Data to examine:
——————

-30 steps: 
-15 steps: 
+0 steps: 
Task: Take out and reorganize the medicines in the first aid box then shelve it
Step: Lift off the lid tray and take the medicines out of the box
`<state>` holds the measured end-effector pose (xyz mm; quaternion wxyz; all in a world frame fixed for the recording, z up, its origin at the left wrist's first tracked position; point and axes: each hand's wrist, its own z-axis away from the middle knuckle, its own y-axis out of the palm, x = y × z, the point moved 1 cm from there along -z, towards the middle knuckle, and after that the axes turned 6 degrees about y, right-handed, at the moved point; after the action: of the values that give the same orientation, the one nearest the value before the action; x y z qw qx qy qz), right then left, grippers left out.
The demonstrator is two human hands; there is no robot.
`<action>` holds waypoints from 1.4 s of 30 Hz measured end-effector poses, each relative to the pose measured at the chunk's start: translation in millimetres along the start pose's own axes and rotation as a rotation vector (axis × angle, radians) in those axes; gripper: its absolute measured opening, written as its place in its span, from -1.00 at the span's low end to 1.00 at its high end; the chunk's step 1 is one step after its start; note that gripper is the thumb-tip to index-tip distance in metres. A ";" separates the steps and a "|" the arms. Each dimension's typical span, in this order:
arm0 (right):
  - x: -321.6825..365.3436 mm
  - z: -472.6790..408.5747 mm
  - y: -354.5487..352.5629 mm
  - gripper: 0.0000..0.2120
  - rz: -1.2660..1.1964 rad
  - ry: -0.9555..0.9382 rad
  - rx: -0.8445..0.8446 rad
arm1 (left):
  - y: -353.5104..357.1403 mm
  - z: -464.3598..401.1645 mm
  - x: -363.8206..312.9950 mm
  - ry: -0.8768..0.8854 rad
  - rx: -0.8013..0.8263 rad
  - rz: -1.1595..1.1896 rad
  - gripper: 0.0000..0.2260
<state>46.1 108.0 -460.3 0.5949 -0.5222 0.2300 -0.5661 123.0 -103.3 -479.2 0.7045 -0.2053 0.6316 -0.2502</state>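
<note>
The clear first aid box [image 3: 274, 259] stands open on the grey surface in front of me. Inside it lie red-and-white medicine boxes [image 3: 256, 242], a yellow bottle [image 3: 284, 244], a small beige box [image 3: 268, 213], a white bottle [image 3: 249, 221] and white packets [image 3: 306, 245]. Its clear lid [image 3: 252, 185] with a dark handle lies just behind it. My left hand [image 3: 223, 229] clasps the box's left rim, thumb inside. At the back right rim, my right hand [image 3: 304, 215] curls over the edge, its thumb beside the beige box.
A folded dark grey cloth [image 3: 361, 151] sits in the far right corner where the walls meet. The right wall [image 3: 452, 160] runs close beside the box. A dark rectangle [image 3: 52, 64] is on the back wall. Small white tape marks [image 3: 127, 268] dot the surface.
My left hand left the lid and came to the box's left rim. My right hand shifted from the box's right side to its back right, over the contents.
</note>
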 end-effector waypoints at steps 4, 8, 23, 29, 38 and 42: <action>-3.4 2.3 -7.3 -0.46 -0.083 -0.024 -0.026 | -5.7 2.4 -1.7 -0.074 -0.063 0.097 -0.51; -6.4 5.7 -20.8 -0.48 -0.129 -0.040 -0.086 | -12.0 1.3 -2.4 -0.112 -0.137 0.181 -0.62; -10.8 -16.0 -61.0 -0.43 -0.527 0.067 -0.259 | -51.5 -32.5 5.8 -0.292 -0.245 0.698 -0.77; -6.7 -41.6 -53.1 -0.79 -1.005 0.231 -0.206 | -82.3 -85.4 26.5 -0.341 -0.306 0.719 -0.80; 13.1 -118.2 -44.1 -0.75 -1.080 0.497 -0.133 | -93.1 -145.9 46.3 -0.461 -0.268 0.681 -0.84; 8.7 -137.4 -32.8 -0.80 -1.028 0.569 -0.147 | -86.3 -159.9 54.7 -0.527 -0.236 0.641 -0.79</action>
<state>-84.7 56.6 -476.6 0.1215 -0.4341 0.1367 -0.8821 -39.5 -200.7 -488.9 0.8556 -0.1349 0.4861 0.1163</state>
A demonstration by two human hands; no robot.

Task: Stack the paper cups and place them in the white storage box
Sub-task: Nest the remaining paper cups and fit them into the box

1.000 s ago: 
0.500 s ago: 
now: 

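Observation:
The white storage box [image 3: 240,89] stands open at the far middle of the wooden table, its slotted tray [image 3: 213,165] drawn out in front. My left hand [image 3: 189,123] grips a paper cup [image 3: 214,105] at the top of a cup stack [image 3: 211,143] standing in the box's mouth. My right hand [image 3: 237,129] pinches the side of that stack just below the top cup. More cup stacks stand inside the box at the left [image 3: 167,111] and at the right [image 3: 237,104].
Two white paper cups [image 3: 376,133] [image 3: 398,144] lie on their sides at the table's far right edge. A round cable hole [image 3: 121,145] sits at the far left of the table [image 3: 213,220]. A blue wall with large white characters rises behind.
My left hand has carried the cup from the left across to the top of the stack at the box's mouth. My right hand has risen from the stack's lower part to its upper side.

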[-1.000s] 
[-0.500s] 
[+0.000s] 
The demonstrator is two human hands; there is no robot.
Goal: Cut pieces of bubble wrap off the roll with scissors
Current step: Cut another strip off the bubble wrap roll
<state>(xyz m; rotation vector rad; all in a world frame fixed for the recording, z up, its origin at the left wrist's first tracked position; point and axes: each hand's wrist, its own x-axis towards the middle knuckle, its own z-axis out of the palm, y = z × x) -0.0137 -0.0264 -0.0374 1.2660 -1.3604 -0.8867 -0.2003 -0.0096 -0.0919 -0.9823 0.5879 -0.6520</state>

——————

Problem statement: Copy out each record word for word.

Exercise output:
-30 steps: 
-15 steps: 
+0 steps: 
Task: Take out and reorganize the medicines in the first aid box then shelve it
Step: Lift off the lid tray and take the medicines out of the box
`<state>` holds the measured end-effector pose (xyz mm; quaternion wxyz; all in a world frame fixed for the recording, z up, its origin at the left wrist's first tracked position; point and axes: each hand's wrist, its own z-axis away from the middle knuckle, its own y-axis out of the palm, x = y × z, the point moved 1 cm from there along -z, towards the middle knuckle, and after that the axes turned 6 degrees about y, right-handed, at the moved point; after the action: of the values that give the same orientation, the one nearest the value before the action; x y z qw qx qy qz), right then left, grippers left out.
The demonstrator is two human hands; there is no robot.
`<action>` holds waypoints from 1.4 s of 30 Hz measured end-effector poses, each relative to the pose measured at the chunk's start: translation in millimetres along the start pose's own axes and rotation as a rotation vector (axis × angle, radians) in those axes; gripper: its absolute measured opening, written as its place in its span, from -1.00 at the span's low end to 1.00 at its high end; the chunk's step 1 is one step after its start; note that gripper is the thumb-tip to index-tip distance in metres. A ";" separates the steps and a "|" the arms. Each dimension's typical span, in this order:
arm0 (right):
  - x: -321.6825..365.3436 mm
  - z: -472.6790..408.5747 mm
  - y: -354.5487..352.5629 mm
  - gripper: 0.0000..0.2120
  - rz: -1.2660..1.1964 rad
  - ry: -0.9555..0.9382 rad
  - rx: -0.8445..0.8446 rad
arm1 (left):
  - y: -353.5104..357.1403 mm
  - z: -464.3598..401.1645 mm
  - x: -363.8206..312.9950 mm
  - ry: -0.8768..0.8854 rad
  - rx: -0.8013..0.8263 rad
  - rz: -1.1595..1.1896 rad
  - gripper: 0.0000..0.2260
<state>46.1 108.0 -460.3 0.5949 -0.5222 0.2300 -0.5661 123.0 -103.3 -479.2 0.7045 -0.2053 0.6316 -0.2502</state>
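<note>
The clear first aid box [image 3: 274, 259] stands open on the grey surface in front of me. Inside it lie red-and-white medicine boxes [image 3: 256, 242], a yellow bottle [image 3: 284, 244], a small beige box [image 3: 268, 213], a white bottle [image 3: 249, 221] and white packets [image 3: 306, 245]. Its clear lid [image 3: 252, 185] with a dark handle lies just behind it. My left hand [image 3: 223, 229] clasps the box's left rim, thumb inside. At the back right rim, my right hand [image 3: 304, 215] curls over the edge, its thumb beside the beige box.
A folded dark grey cloth [image 3: 361, 151] sits in the far right corner where the walls meet. The right wall [image 3: 452, 160] runs close beside the box. A dark rectangle [image 3: 52, 64] is on the back wall. Small white tape marks [image 3: 127, 268] dot the surface.
My left hand left the lid and came to the box's left rim. My right hand shifted from the box's right side to its back right, over the contents.
</note>
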 end-effector waypoints at steps 4, 8, 23, 29, 38 and 42: <action>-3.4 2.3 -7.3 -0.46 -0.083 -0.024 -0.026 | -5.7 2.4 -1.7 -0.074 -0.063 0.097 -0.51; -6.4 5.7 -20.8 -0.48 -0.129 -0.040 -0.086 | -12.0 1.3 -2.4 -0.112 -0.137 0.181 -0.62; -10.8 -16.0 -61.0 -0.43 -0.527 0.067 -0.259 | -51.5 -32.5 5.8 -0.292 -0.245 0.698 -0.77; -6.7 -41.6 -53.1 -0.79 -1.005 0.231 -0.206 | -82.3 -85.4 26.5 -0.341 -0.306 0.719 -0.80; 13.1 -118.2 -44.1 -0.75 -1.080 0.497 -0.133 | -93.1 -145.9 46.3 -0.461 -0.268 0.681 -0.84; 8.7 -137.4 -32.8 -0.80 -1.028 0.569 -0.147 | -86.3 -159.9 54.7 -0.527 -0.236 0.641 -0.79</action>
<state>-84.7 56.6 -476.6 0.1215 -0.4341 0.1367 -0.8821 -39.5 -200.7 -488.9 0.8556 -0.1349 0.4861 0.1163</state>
A demonstration by two human hands; no robot.

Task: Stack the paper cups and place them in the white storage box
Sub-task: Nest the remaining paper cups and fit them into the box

1.000 s ago: 
0.500 s ago: 
now: 

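Observation:
The white storage box [image 3: 240,89] stands open at the far middle of the wooden table, its slotted tray [image 3: 213,165] drawn out in front. My left hand [image 3: 189,123] grips a paper cup [image 3: 214,105] at the top of a cup stack [image 3: 211,143] standing in the box's mouth. My right hand [image 3: 237,129] pinches the side of that stack just below the top cup. More cup stacks stand inside the box at the left [image 3: 167,111] and at the right [image 3: 237,104].
Two white paper cups [image 3: 376,133] [image 3: 398,144] lie on their sides at the table's far right edge. A round cable hole [image 3: 121,145] sits at the far left of the table [image 3: 213,220]. A blue wall with large white characters rises behind.
My left hand has carried the cup from the left across to the top of the stack at the box's mouth. My right hand has risen from the stack's lower part to its upper side.
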
[-1.000s] 
[-0.500s] 
[+0.000s] 
The demonstrator is two human hands; there is no robot.
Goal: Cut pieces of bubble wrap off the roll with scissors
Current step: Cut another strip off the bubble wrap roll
<state>(xyz m; rotation vector rad; all in a world frame fixed for the recording, z up, its origin at the left wrist's first tracked position; point and axes: each hand's wrist, its own x-axis towards the middle knuckle, its own z-axis out of the palm, y = z × x) -0.0137 -0.0264 -0.0374 1.2660 -1.3604 -0.8867 -0.2003 -0.0096 -0.0919 -0.9823 0.5879 -0.6520</state>

This concludes the response.